Your goal - Repeat nothing but the lines below running from the one containing "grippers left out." to the one containing "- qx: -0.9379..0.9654". Keep both end lines.

__________

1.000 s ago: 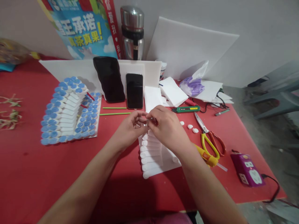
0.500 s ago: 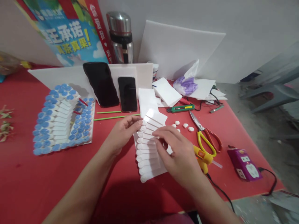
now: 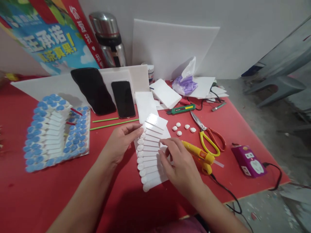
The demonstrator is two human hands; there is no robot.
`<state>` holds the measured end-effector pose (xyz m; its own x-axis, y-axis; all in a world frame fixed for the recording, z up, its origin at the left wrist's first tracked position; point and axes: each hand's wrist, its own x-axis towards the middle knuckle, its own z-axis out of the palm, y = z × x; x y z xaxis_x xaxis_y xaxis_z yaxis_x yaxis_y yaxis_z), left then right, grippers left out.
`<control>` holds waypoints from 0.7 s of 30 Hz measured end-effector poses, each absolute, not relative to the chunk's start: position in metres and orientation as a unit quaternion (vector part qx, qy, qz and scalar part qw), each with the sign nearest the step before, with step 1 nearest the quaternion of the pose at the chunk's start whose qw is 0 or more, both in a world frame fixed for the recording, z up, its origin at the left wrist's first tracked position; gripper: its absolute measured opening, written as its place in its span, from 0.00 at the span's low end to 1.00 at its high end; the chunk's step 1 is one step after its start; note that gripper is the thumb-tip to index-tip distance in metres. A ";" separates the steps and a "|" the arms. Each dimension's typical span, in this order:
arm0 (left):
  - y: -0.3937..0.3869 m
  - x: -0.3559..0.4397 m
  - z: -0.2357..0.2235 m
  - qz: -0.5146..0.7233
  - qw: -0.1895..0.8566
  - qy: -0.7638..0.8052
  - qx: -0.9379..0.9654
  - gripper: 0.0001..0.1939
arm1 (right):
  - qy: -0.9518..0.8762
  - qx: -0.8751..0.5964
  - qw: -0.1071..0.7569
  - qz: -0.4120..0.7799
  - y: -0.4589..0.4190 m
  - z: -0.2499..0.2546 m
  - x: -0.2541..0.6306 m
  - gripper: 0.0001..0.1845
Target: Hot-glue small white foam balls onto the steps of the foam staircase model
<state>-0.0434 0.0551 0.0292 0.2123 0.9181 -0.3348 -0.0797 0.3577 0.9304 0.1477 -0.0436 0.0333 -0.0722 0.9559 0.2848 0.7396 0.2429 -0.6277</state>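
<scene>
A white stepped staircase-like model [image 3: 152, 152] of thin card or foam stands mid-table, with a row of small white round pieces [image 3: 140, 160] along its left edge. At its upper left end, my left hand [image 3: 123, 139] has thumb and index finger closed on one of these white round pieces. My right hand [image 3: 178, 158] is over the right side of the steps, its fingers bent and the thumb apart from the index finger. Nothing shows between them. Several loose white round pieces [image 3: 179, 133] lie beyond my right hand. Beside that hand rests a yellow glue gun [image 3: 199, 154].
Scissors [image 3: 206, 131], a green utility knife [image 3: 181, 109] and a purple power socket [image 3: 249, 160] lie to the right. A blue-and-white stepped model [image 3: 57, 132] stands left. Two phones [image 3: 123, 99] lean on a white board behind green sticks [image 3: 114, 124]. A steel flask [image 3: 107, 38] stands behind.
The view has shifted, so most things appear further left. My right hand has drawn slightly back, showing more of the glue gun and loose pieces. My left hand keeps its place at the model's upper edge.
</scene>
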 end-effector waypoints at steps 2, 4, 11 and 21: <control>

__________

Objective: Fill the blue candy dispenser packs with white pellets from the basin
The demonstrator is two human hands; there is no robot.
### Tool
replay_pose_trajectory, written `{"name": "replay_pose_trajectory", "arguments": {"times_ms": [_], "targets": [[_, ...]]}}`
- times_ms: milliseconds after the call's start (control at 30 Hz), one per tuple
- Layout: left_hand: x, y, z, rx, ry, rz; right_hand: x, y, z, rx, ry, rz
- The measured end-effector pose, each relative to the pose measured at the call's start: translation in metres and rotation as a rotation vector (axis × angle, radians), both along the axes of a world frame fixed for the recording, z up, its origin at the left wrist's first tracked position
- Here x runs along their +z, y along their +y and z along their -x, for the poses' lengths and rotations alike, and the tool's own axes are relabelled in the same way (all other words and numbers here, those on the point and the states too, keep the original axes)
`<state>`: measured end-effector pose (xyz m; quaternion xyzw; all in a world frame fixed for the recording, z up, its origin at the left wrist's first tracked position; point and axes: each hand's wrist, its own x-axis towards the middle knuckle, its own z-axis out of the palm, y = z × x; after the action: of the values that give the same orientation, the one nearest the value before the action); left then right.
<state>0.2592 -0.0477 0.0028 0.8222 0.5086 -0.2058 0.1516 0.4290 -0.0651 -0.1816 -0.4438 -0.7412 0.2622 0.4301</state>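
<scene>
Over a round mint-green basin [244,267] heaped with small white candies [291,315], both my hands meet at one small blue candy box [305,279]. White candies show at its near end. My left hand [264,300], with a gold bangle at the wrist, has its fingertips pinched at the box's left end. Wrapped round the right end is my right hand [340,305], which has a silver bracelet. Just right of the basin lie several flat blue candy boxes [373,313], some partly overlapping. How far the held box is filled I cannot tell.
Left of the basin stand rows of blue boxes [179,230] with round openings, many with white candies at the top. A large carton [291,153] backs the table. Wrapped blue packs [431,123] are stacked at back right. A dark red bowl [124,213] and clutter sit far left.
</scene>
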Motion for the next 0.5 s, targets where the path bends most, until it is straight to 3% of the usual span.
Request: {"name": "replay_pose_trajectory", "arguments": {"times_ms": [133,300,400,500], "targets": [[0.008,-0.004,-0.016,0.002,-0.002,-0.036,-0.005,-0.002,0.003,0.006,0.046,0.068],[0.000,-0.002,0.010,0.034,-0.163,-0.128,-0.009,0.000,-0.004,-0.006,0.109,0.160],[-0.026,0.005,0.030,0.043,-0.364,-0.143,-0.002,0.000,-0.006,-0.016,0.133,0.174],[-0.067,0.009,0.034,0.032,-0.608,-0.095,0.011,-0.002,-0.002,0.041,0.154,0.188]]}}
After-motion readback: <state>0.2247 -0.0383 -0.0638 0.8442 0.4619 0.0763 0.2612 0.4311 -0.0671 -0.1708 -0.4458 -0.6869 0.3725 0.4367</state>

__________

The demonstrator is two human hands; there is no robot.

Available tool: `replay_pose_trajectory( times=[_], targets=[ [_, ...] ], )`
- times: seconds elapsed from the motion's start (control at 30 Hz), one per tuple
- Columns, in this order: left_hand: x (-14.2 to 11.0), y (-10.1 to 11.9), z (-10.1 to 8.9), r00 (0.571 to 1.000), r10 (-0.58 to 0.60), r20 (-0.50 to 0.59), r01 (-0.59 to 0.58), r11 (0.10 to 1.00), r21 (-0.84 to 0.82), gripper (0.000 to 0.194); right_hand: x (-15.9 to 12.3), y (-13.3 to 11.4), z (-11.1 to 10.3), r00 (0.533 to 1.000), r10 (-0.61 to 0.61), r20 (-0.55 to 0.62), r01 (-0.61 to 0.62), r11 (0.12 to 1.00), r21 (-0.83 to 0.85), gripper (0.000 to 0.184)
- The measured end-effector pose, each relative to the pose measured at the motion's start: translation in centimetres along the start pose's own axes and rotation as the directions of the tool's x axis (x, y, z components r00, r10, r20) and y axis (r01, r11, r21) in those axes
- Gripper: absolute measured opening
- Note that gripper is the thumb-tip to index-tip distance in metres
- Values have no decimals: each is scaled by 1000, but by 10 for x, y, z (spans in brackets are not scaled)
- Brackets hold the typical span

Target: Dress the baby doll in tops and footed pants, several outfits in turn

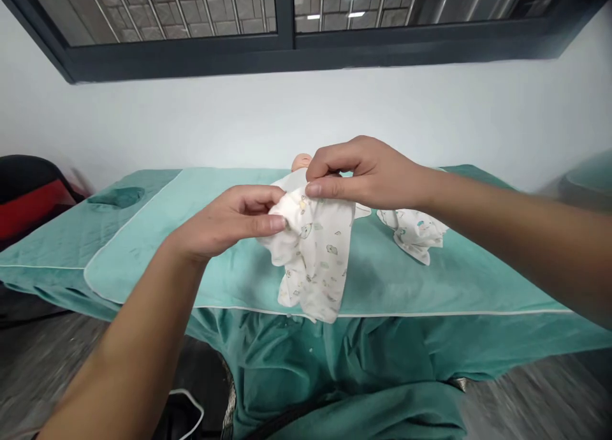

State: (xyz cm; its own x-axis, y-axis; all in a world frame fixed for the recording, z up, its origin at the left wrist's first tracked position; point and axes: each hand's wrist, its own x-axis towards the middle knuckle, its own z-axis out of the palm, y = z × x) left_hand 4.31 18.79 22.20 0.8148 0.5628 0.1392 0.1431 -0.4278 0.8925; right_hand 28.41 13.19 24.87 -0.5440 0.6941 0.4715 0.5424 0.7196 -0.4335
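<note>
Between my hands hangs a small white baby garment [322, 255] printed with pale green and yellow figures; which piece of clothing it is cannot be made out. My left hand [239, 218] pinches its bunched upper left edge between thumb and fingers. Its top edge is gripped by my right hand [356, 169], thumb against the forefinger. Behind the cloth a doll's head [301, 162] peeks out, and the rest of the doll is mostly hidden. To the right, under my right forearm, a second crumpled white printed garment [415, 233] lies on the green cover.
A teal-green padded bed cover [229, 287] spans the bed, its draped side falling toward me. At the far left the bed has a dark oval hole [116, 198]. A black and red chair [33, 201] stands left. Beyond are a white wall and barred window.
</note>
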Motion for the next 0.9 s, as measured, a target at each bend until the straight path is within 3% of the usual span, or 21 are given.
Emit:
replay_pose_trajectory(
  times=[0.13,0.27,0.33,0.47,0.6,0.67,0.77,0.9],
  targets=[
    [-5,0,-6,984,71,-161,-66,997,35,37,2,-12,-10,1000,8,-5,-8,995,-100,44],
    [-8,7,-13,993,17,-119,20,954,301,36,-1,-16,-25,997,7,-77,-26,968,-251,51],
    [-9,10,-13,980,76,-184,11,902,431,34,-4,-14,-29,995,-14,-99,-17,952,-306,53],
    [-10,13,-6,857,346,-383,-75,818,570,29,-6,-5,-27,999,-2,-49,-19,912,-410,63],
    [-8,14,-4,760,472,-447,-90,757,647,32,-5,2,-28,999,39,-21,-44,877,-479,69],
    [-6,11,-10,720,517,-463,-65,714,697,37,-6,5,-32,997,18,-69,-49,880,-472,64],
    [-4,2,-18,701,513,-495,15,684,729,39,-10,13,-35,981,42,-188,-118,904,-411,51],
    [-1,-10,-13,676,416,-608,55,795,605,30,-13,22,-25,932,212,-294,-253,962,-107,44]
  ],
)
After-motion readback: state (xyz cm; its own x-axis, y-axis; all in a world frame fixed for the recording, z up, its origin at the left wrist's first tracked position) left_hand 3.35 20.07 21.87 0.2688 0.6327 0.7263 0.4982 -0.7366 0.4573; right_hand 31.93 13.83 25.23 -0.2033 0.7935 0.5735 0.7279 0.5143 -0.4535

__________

Result of this task -
`<state>` holds the measured end-effector pose (xyz m; its own x-axis, y-axis; all in a world frame fixed for the recording, z up, its origin at the left wrist's first tracked position; point and axes: each hand's wrist, its own x-axis towards the middle knuckle, its own z-axis out of the palm, y = z × x; x y z xaxis_x xaxis_y xaxis_z yaxis_x yaxis_y yaxis_z), left then right, grippers left out.
`<control>` holds waypoints from 0.7 s of 30 Hz measured end-effector poses, each absolute, not relative to the chunk's start: position in metres and orientation as a unit quaternion (vector part qx, qy, qz and scalar part qw), each with the sign nearest the step before, with step 1 nearest the quaternion of the pose at the chunk's start whose qw is 0 or more, both in a world frame fixed for the recording, z up, its origin at the left wrist's first tracked position; gripper: its absolute measured opening, written as its place in its span, from 0.00 at the span's low end to 1.00 at its high end; the chunk's step 1 is one step after its start; note that gripper is the thumb-tip to index-tip distance in metres. A ";" separates the steps and a "|" the arms. Each dimension's typical span, in this order:
arm0 (left):
  - y: -0.3937..0.3869 m
  - x: -0.3559..0.4397 m
  - z: -0.2357..0.2235 m
  - qz: -0.5146..0.7233
  - qw: -0.1895..0.8566
  - qy: -0.7638..0.8052
  - qx: -0.9379..0.9654

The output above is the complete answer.